The Foreign and Commonwealth Office (FCO) have published their latest guidelines for students travelling abroad this summer, and say staying with your friends is their top tip for avoiding trouble.
16-30 year-olds make up the majority of victims of crime reported to the FCO and the largest proportion of arrests abroad in 2018, so they advise sticking together in order to help prevent accidents – serious incidents like falls can often be attributed to students becoming separated from their pals.
The FCO’s other top tips include setting up a group chat for everyone on holiday, which you can use to ‘check-in’ to a certain destination. One quick message to your friends to tell them you’ve safely got to a bar goes a long way in keeping you safe.
Their final tips are age-old but still important: Agree a meeting point if you get split up on a night out, and look after your mates’ drinks.

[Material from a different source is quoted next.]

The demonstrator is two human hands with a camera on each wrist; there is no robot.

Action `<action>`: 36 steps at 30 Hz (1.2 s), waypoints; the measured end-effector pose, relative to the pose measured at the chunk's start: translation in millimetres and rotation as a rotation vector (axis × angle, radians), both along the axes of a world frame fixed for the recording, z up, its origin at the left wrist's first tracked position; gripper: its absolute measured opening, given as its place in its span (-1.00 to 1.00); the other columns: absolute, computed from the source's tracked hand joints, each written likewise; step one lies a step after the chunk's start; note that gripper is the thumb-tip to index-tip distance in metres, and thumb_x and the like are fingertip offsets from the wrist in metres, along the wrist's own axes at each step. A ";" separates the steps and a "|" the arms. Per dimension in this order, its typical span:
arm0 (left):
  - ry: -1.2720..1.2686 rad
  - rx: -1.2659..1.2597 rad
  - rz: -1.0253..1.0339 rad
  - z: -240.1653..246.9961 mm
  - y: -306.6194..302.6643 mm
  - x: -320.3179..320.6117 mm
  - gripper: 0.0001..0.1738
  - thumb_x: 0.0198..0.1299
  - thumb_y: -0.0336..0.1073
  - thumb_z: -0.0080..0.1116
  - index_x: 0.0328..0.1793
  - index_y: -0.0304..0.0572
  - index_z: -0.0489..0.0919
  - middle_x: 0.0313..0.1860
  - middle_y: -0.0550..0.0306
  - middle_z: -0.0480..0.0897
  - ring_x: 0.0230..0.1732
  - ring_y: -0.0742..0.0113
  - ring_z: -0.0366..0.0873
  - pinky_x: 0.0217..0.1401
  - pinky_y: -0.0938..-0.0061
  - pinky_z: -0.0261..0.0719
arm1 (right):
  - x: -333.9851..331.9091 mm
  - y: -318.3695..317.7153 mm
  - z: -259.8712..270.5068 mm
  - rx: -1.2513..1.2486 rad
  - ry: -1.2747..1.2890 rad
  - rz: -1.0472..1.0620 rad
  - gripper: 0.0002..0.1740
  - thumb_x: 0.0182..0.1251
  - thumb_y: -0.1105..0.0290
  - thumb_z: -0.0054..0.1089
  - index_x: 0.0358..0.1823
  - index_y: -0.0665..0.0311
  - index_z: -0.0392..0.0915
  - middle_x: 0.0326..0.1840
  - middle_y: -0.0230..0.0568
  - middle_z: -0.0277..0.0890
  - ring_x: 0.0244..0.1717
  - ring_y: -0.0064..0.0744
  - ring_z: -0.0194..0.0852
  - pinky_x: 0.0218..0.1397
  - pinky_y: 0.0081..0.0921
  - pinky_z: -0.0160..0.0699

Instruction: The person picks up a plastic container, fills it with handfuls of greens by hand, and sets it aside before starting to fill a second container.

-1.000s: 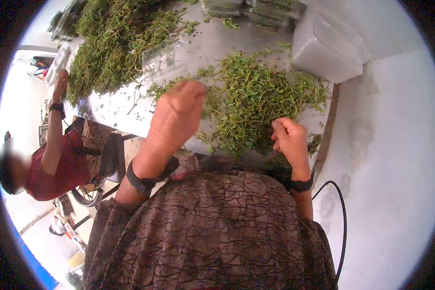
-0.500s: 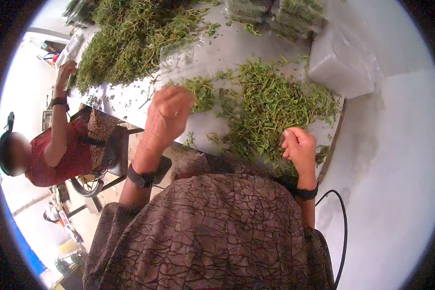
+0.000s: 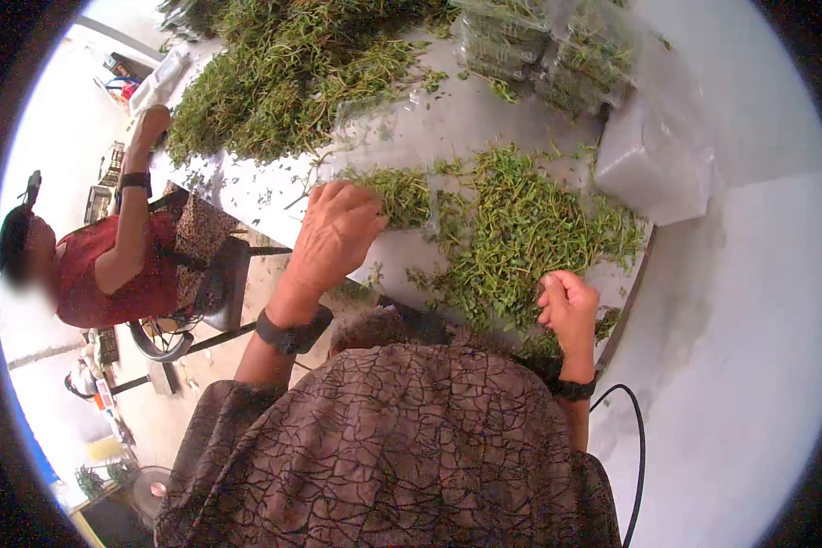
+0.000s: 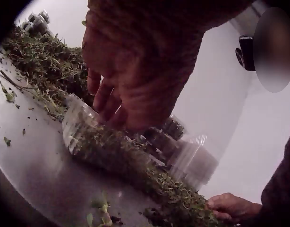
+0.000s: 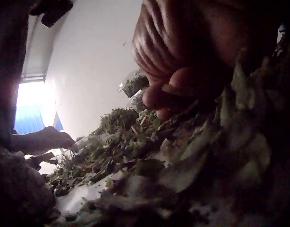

If they put it down in a bar, don’t let them pick it up again.
It’s not just accidents like falls that can happen when you get split up – almost 5,000 passports were lost or stolen from young British people travelling abroad in 2018, with thefts being more common to people on their lonesome than to those in groups.
Students are also more likely to ring their parents if there’s a crisis than local police, the FCO say.
The FCO can help with emergency travel documents, information about transferring money, and information on local lawyers, interpreters, doctors or funeral directors.
On top of that, they can provide help if you have suffered rape or serious sexual or physical assault, are a victim of crime, are ill or in hospital, and contact you if you are detained abroad.
Wherever you go this summer, make sure you stick with your mates, and check the FCO’s official travel advice for the country you’re heading to.